**What this task involves**
All that should come back is the lines of the data below from the one containing "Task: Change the" to the one containing "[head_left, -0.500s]", inclusive, exactly as they stand.

**Supplied records**
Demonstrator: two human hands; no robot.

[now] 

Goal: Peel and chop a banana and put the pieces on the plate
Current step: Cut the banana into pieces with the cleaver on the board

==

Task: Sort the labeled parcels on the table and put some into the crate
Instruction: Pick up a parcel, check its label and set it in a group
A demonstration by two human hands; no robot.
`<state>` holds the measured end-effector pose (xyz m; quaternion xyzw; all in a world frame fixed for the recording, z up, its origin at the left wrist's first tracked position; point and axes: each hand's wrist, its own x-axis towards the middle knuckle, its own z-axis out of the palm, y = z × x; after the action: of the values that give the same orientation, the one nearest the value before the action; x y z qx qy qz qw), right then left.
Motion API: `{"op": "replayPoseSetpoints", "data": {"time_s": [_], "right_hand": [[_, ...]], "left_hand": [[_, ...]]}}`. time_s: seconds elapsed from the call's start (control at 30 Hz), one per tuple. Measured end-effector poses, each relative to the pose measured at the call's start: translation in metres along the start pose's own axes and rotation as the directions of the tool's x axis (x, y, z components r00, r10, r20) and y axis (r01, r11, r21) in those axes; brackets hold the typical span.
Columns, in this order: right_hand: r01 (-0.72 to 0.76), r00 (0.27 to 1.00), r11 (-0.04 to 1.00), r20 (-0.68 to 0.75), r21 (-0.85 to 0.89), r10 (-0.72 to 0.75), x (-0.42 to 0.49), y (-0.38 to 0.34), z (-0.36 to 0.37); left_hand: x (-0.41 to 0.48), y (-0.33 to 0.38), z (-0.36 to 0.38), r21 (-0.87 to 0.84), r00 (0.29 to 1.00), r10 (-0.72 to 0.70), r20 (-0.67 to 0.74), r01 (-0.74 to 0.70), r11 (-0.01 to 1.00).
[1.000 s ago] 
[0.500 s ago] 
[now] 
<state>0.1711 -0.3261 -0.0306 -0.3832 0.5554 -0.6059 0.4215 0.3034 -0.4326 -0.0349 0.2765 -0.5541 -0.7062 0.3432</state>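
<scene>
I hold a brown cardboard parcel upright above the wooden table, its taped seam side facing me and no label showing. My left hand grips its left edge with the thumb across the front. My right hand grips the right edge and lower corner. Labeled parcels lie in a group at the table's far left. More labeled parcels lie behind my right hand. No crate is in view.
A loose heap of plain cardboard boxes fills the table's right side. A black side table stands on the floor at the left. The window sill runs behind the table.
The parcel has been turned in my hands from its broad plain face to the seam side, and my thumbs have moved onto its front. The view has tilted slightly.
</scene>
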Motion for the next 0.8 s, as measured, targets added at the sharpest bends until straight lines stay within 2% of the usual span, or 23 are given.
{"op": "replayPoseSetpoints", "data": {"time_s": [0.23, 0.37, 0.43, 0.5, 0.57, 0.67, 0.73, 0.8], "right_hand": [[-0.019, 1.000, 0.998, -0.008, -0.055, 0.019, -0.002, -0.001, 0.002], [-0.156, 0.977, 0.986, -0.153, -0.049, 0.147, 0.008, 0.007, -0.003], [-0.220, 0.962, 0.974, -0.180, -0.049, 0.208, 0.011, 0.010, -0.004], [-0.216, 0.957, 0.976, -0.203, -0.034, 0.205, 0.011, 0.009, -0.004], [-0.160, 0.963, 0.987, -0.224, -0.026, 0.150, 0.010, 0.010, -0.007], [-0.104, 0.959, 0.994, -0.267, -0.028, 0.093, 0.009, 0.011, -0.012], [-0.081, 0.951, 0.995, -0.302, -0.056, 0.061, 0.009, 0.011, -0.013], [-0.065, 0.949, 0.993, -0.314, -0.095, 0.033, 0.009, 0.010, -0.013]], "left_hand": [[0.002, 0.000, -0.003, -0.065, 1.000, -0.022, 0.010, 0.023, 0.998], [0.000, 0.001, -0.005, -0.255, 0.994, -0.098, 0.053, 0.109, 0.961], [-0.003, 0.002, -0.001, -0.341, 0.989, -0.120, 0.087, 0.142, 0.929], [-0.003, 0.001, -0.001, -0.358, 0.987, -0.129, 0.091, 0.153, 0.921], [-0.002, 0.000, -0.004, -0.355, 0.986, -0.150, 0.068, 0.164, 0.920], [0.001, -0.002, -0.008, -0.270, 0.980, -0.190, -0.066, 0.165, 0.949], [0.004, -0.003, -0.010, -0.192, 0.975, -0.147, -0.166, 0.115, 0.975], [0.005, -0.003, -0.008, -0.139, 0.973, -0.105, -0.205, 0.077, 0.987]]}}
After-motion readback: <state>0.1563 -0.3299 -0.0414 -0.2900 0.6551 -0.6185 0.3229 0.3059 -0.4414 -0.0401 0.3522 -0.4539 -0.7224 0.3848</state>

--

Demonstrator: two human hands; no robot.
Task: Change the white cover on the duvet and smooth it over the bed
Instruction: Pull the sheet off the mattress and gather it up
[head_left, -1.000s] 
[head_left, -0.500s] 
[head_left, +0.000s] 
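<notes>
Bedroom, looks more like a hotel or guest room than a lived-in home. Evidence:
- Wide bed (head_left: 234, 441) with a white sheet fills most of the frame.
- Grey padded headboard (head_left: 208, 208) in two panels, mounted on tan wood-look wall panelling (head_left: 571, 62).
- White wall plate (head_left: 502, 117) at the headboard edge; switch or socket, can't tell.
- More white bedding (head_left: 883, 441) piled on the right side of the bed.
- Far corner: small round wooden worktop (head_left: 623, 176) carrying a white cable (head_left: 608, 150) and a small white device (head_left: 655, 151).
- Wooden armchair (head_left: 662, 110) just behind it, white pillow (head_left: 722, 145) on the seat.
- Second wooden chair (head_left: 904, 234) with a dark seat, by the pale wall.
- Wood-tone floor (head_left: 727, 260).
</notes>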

**Written solution**
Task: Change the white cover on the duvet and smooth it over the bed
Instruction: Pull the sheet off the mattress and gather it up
[head_left, -1.000s] 
[head_left, -0.500s] 

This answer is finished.